First the lender randomized the interest rate offered in “pre-qualified,” limited-time offers that were mailed to approximately 58,000 former clients with good repayment histories. Most of the offers were at relatively low rates. Clients eligible for maturities longer than four months also received a randomized example of either a four-, six- or twelve-month loan. Clients who wished to borrow at the offer rate then went to a branch to apply, through the standard bank procedure.
These clients were from 86 predominantly urban branches and had borrowed from the lender within the past 24 months. They were in good standing, and did not currently have a loan from the lender as of thirty days prior to the mailer. Each mailer contained a deadline, ranging from two to six weeks, by which the client had to respond in order to be eligible for the offer rate. At that time, loan applications were taken and assessed as per the lender’s standard underwriting, and 3,887 individuals were approved for a loan.
Results and Policy Lessons
Price Elasticities: Results reveal demand curves with respect to price that were gently downward sloping throughout a wide range of rates below the lender’s standard ones. But demand sensitivity roses sharply at prices above the Lender’s standard rates. A price decrease from the maximum 11.75% to the minimum 3.25% rate only increased take-up by 2.6 percentage points. However, high rates reduced the number of applicants significantly; clients randomly assigned a higher-than-standard offer were 36% less likely to apply than their lower-rate counterparts. Higher rates also reduced repayment. Thus, an interest rate increase would be unprofitable for this lender. It would produce both a reduction in demand and increased default rates, which would not be compensated by the increase in interest revenue from higher rates.

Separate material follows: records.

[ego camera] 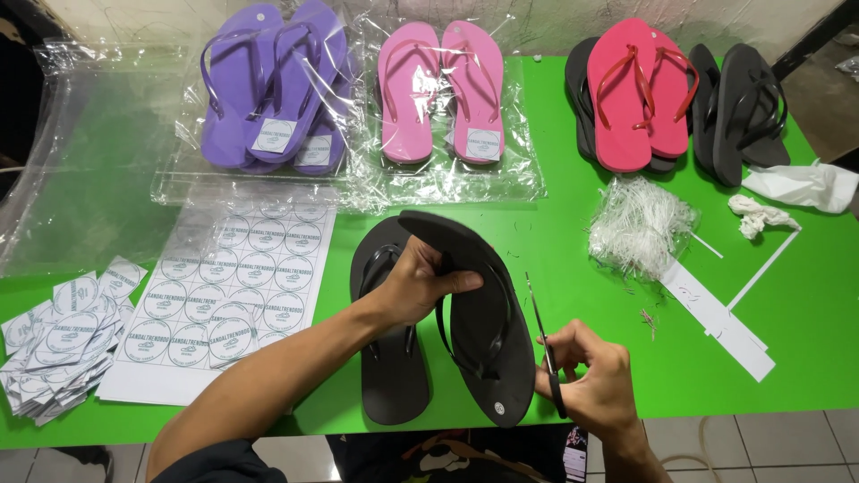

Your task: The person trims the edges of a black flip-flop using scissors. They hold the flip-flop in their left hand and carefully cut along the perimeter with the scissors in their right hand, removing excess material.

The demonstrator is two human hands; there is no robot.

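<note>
My left hand [413, 284] grips a black flip-flop [488, 344] by its upper edge and holds it tilted above the green table [805, 304]. A second black flip-flop [391, 376] lies flat under my left wrist. My right hand [591, 376] holds a pair of small scissors [544, 344] with the blades pointing up, just right of the raised flip-flop's strap.
Purple flip-flops [268, 80] and pink flip-flops [438, 89] lie in clear plastic bags at the back. Red flip-flops [640, 89] and black ones [743, 112] sit back right. A round-sticker sheet [228, 295], cut labels [63, 340], white plastic ties [640, 224], paper strips [716, 317] and tissue [801, 183] lie around.
</note>
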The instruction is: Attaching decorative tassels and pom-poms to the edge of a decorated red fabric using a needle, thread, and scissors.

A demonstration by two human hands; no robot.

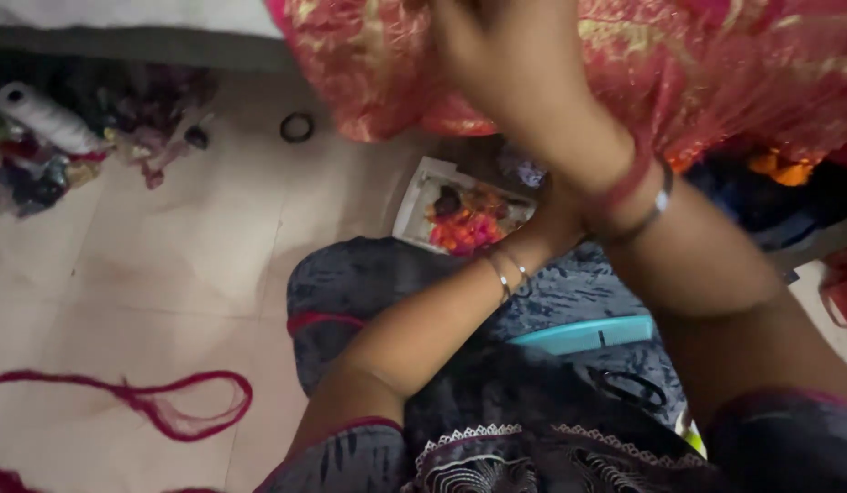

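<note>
Presently the right hand (510, 68) rests on the red-and-gold fabric (715, 64), its fingers cut off by the frame edge so their grip cannot be determined, while the left hand (556, 219), below that fabric, is hidden behind the right wrist.

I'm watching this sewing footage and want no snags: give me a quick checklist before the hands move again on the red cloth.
1. Right hand on the red and gold patterned cloth: ok.
2. Left hand visible: not ok, hidden behind the right wrist.
3. Grip on cloth: cannot tell, blurred.
4. Loose red thread loop away from hands: ok.
5. White thread spool within view: ok.
</note>
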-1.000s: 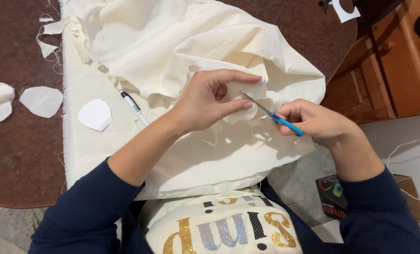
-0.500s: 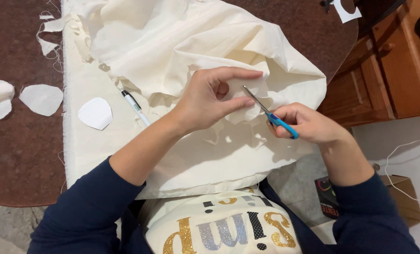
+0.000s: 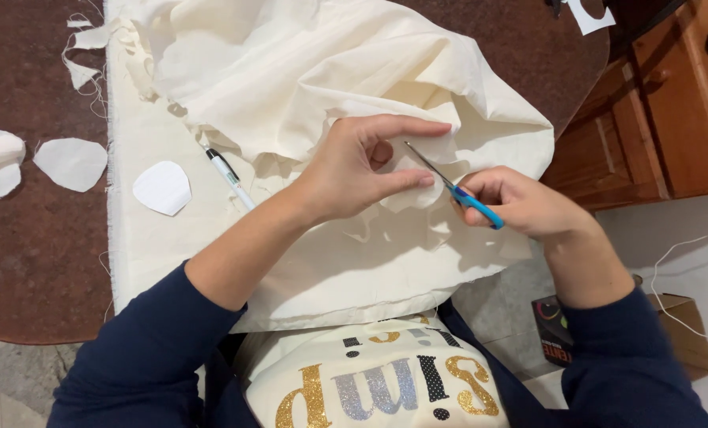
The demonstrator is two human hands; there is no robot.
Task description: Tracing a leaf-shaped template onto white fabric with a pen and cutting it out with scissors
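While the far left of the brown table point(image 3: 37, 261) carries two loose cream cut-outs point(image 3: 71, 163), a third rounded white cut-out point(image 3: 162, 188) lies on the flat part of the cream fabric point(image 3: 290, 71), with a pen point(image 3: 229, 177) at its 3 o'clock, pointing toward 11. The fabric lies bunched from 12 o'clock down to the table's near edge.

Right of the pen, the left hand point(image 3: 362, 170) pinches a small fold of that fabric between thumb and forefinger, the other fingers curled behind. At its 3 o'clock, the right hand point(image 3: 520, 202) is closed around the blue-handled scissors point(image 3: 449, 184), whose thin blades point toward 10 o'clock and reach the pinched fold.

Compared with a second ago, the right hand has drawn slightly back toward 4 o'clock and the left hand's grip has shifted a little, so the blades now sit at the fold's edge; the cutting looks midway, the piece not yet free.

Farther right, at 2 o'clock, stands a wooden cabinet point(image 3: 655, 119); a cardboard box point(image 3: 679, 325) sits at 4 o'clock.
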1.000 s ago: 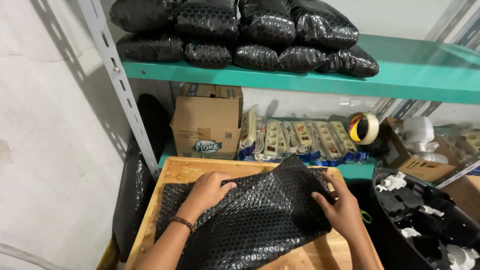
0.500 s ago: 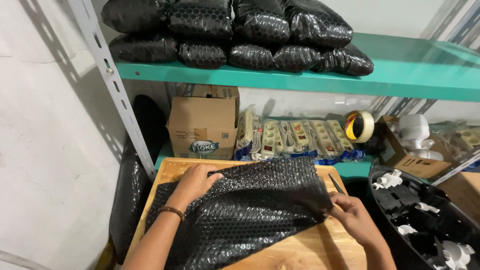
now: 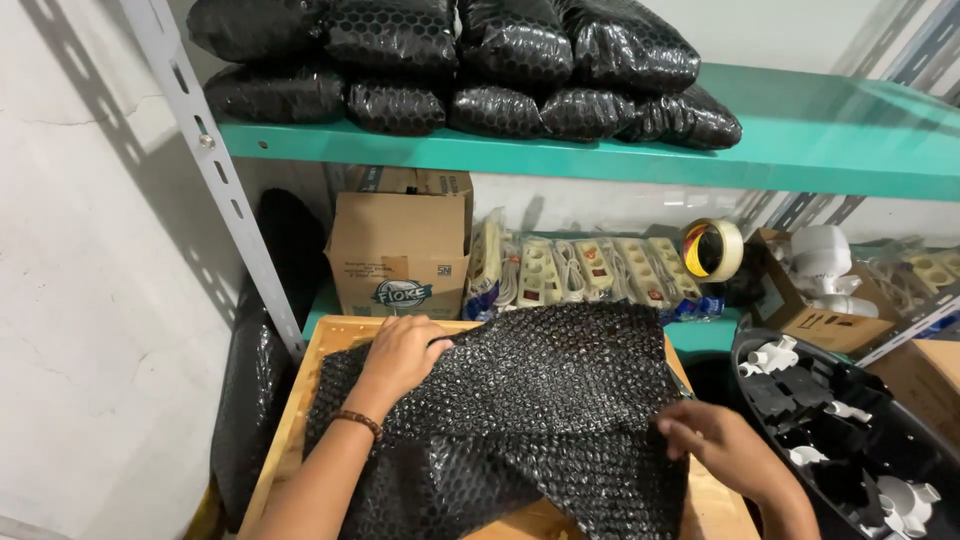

Maturity Elasticities: The example maturity date on the loan letter powerfully predicted the actual maturity date chosen by the borrower. For each additional month of maturity suggested, the actual maturity date chosen was pushed out by 0.11 months. Researchers also found that each month of additional time to maturity increased loan demand by 15.7%. Most notably, the maturity effect was large relative to price sensitivity. Loan size did not respond to price in the maturity-suggestion sample, but was very responsive to loan maturity. On average, a one month maturity increase had approximately the same effect as a 436 basis point interest rate decrease.
Taken together, this evidence suggests a practical implication that some MFIs should consider using varied maturity dates rather than price to balance profitability and targeting goals.